Try and be grateful and gracious OP, some people don’t even have living parents anymore
@User28884995

GAJLY · 24/11/2025 18:31

JinglingtoChristmas · 24/11/2025 14:55

I think MIL wanting to give her grandchild a physical gift and see the joy it brings is normal.

I agree with this 👆

Shinyandnew1 · 24/11/2025 18:32

Just feeling overstepped

Really?!

Surely you can understand that it's nice for a grandparent to choose a present for their grandchild!? Just suggest one of the things you wanted to get them.

I feel really sorry for the grandma here.

LilyBunch25 · 24/11/2025 18:33

StewkeyBlue · 24/11/2025 14:59

Of course GPs want to give their DGC an actual present and see them open it. Suggest something that you know your Dc will be excited about, and which you can fit in your house.

She is not overstepping, you are being controlling.

I have to agree with this. Gifting becoming all about money or vouchers takes all the pleasure out for the giver, I don't think its unreasonable of her to want to choose and gift an actual present

TiredLady111 · 24/11/2025 18:33

I think it's fair to want to give an actual gift and good that she's asked for some guidance so you can at least suggest things and steer away from giant toys. I screenshot books and clothes my child might like and send to people so we don't just get toys. (He does actually like to read and the clothes I suggest might have minecraft characters on or something, not just plain clothes.)

Calliopespa · 24/11/2025 18:39

I think it's you overstepping by trying to dictate she parts with money without having the joy of choosing a gift.

Gift-giving isn't supposed to be operated like tax collection.

LiveLuvLaugh · 24/11/2025 18:40

Can You make a list of gifts that can be wrapped that your children would like and that you have space for? Give list to people who want to buy gifts and ask them to let you know what they’re getting. Even limit to one thing and ask for money for savings accounts as main present.

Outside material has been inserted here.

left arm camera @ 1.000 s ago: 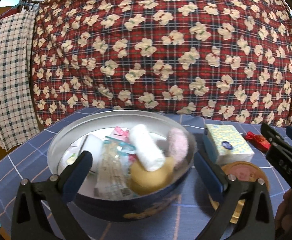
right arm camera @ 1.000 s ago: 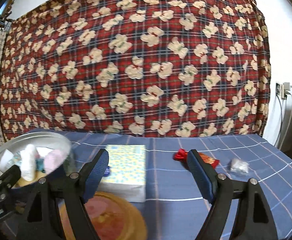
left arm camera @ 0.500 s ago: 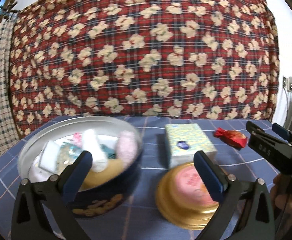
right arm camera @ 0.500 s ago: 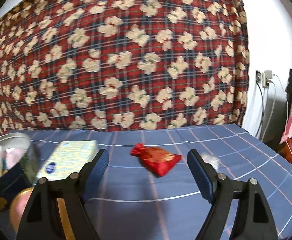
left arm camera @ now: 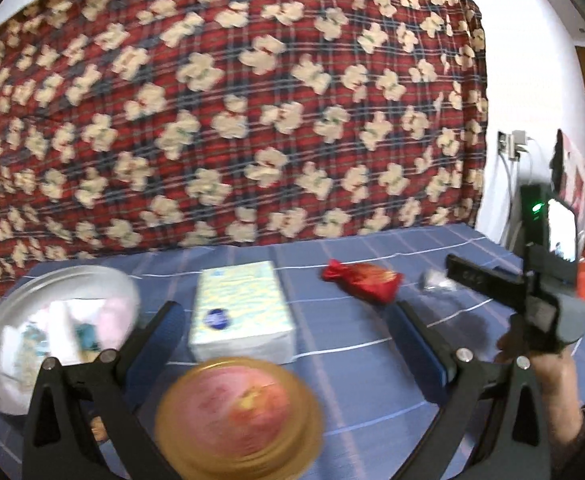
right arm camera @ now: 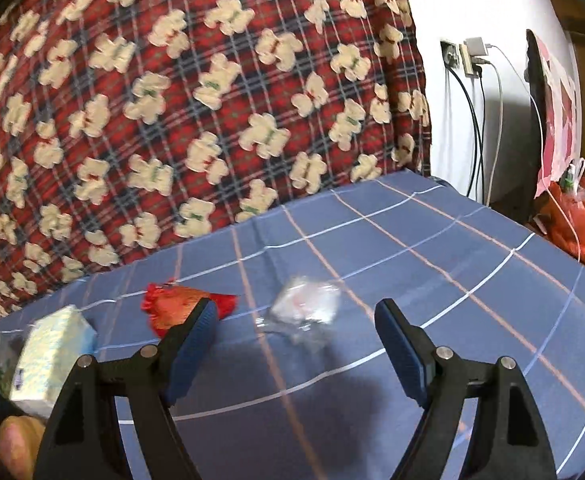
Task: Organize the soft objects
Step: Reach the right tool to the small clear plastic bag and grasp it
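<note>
We locate the next loose items ahead of the right gripper (right arm camera: 294,342): a small clear packet (right arm camera: 304,312) lies on the table (right arm camera: 432,240) just beyond and between its fingers (right arm camera: 194,340), and a red pouch (right arm camera: 180,304) lies beside the left-hand finger, partly covered by it. These fingers are spread wide with nothing between the pads.

Since the earlier frames, both views have swung away from the round tin (left arm camera: 52,320), which was centred between the left gripper's (left arm camera: 288,344) fingers and now sits outside its left-hand finger. The tissue pack (left arm camera: 240,312) and the gold lid (left arm camera: 238,416) now fall between those fingers, which are also spread and hold nothing. We judge that one deposit into the tin is complete and the right hand is lining up the next pick.

Limits of view: motion blur softens the tin's contents, so we cannot itemise them beyond pale and pink shapes. The packet's contents are unreadable. In the left wrist view the right gripper's body screens part of the packet.
</note>
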Tool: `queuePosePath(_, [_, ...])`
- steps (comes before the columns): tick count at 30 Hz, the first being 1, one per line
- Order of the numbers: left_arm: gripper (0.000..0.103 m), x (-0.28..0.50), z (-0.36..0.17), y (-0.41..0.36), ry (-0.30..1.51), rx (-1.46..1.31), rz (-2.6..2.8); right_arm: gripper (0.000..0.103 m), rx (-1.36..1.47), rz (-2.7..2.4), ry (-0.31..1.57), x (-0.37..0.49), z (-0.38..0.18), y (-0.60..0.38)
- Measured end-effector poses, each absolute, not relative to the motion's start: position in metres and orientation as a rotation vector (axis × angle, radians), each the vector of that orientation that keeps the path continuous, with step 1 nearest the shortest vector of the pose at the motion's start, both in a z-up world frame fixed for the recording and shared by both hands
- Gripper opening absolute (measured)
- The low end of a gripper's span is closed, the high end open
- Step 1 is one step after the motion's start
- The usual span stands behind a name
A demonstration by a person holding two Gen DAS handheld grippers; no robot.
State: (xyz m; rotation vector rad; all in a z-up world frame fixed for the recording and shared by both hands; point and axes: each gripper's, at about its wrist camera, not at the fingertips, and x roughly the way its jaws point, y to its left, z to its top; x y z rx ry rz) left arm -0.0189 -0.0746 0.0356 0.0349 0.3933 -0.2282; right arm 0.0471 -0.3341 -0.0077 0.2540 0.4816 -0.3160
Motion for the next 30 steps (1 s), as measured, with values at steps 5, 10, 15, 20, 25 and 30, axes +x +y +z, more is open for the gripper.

Is this a compromise?

Calliopespa · 24/11/2025 18:42

I mean why don't you just say: "Very politely, we would actually prefer to spend your money for you."

Hayfield123 · 24/11/2025 18:45

My in-laws had much more money than we did when the children were small. The children benefited from some wonderful presents that we could have never have afforded. Did we care? Not one iota. We were just so pleased that our children had some very special gifts. Do they love their grandparents more than us? No they don’t.

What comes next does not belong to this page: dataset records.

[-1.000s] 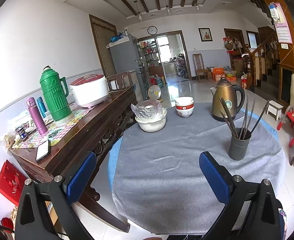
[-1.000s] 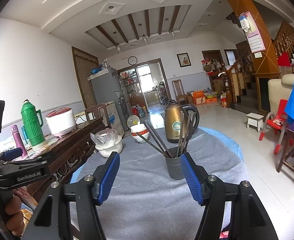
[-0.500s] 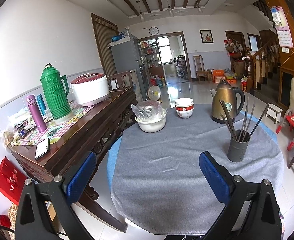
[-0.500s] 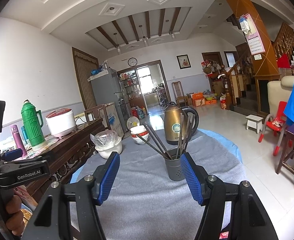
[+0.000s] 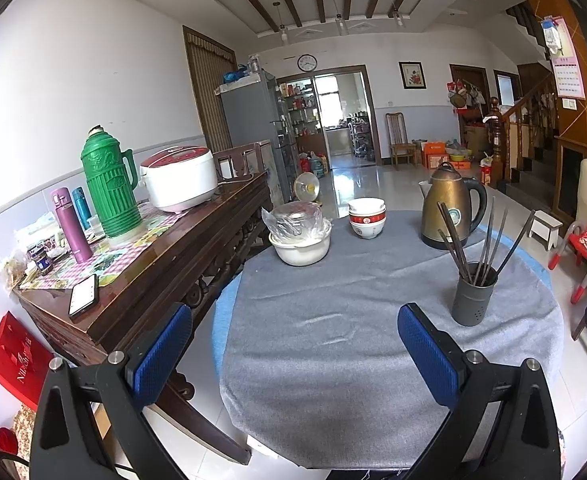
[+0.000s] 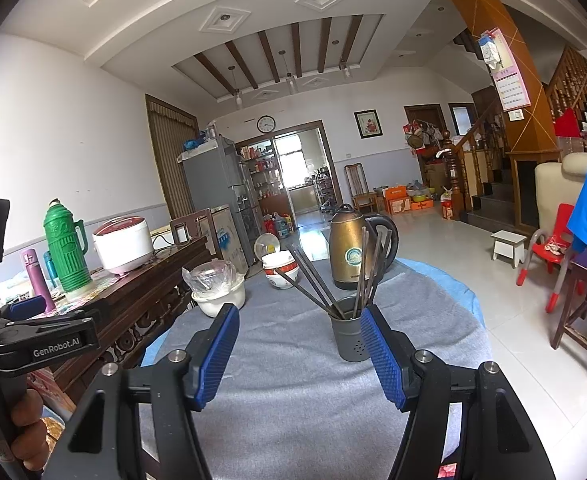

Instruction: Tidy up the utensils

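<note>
1. A round table (image 5: 333, 344) is covered by a grey cloth.
2. The left gripper (image 5: 293, 344) and the right gripper (image 6: 299, 344) are both held spread, empty.
3. Chopsticks (image 6: 367, 272) are stood in a grey holder (image 6: 349, 340) near the table's right edge, before a kettle (image 6: 349, 248).

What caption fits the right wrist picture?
Open right gripper faces a grey holder of dark chopsticks on the round table.

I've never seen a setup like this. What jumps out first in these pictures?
A dark grey cup bristling with long dark chopsticks stands on the round grey-clothed table, in front of a brass-coloured kettle. Blue-padded tongs gape open in the foreground. A bright green thermos towers on the wooden sideboard, left.
</note>
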`<state>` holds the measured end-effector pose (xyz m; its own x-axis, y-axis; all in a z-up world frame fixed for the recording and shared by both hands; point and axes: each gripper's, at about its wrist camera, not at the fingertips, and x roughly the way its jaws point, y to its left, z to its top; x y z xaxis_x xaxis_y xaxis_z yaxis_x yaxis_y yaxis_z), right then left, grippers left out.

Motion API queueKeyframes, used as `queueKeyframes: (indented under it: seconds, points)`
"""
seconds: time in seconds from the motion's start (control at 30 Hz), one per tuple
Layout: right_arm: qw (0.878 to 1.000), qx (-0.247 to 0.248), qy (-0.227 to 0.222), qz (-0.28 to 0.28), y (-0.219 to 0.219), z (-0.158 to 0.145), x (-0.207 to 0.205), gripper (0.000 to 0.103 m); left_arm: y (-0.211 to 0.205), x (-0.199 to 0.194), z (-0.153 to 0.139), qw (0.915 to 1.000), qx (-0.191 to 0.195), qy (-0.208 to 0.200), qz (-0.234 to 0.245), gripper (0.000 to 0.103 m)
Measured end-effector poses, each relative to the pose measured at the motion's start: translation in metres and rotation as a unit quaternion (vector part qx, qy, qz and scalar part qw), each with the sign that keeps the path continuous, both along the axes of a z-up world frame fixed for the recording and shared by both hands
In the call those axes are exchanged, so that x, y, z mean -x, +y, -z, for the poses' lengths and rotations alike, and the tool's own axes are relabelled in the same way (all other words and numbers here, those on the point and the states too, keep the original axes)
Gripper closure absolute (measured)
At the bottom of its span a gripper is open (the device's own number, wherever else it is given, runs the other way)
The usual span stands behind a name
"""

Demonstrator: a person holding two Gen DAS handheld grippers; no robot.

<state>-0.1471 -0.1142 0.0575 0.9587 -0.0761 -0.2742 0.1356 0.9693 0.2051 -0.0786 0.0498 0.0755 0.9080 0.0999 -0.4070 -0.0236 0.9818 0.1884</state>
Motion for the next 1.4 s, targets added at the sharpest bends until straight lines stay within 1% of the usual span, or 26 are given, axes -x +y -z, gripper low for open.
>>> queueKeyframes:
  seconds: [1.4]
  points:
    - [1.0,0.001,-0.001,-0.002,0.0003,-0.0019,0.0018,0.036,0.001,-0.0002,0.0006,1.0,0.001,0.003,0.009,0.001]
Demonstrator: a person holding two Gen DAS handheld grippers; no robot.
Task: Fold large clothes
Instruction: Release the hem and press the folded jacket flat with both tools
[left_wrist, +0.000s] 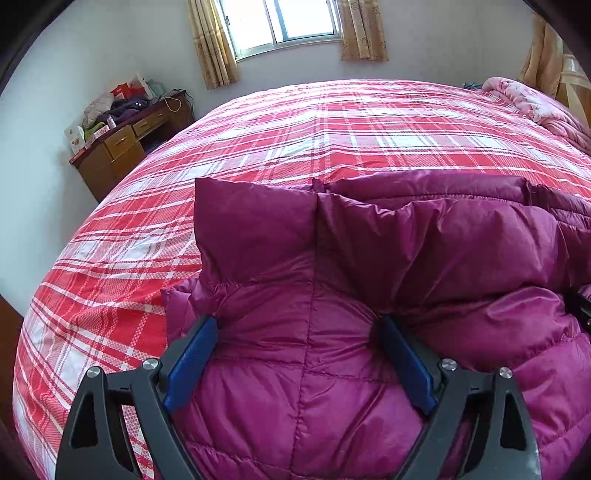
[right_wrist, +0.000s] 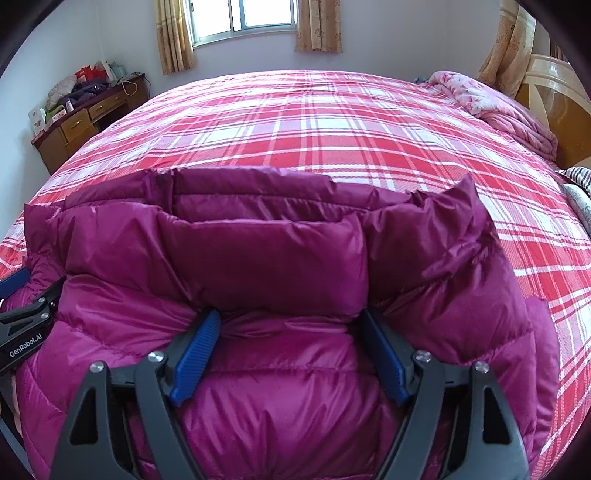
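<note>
A bed covered with a red and white plaid bedspread fills most of both views. At its far right corner lies a bunched pink floral quilt, with a cream and wooden headboard behind it. A striped cloth shows at the right edge. Against the far wall stands a brown wooden desk with drawers, its top piled with clothes, bags and boxes; a yellow cord hangs near its right end. Above the bed is a window flanked by tan patterned curtains. The walls are plain white.
</note>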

vincettenoir · 24/11/2025 18:45

I get not wanting to fill your home with guff. But I don’t think it’s fair for you to micromanage your ILs gifts so that the dc prefer your gifts. Xmas day should be about your dc, not about you.

vincettenoir · 24/11/2025 18:47

Shinyandnew1 · 24/11/2025 18:32

Just feeling overstepped

Really?!

Surely you can understand that it's nice for a grandparent to choose a present for their grandchild!? Just suggest one of the things you wanted to get them.

I feel really sorry for the grandma here.

More so the kid.

BatshitOutofHell · 24/11/2025 18:51

Why isn't she allowed to give the present she wants to give? Why do you have to control it?

Calliopespa · 24/11/2025 18:55

You are being controlling op.

Lamentingalways · 24/11/2025 18:58

I don’t think it’s unreasonable to want to see a child opening a gift from you and see the joy it brings. You need to start thinking of things that are useful but also fun for a child. For example (I don’t know the age of your child) we have a Tonie box that has even used every night for two years now and gives the perfect opportunity for people to buy the figures for it without spending a fortune. We have about 20 figures and they all fit in a small box. My daughter has a nomination bracelet and loves receiving charms for it at Christmas and they’re quite reasonably priced and again is small and meaningful. Board games are good because you can play them as a family and are easy to store usually. I can see why you don’t want massive presents and a load of stuff that ends up getting thrown away but someone giving money as a gift doesn’t actually get to see what happens to it or any joy (teenagers excluded) it brings.

Yodeldodeldo · 24/11/2025 18:59

You need to have suggestions of physical things ready for MIL that you think are reasonable. Then you need to let her get on with it and stop being so controlling.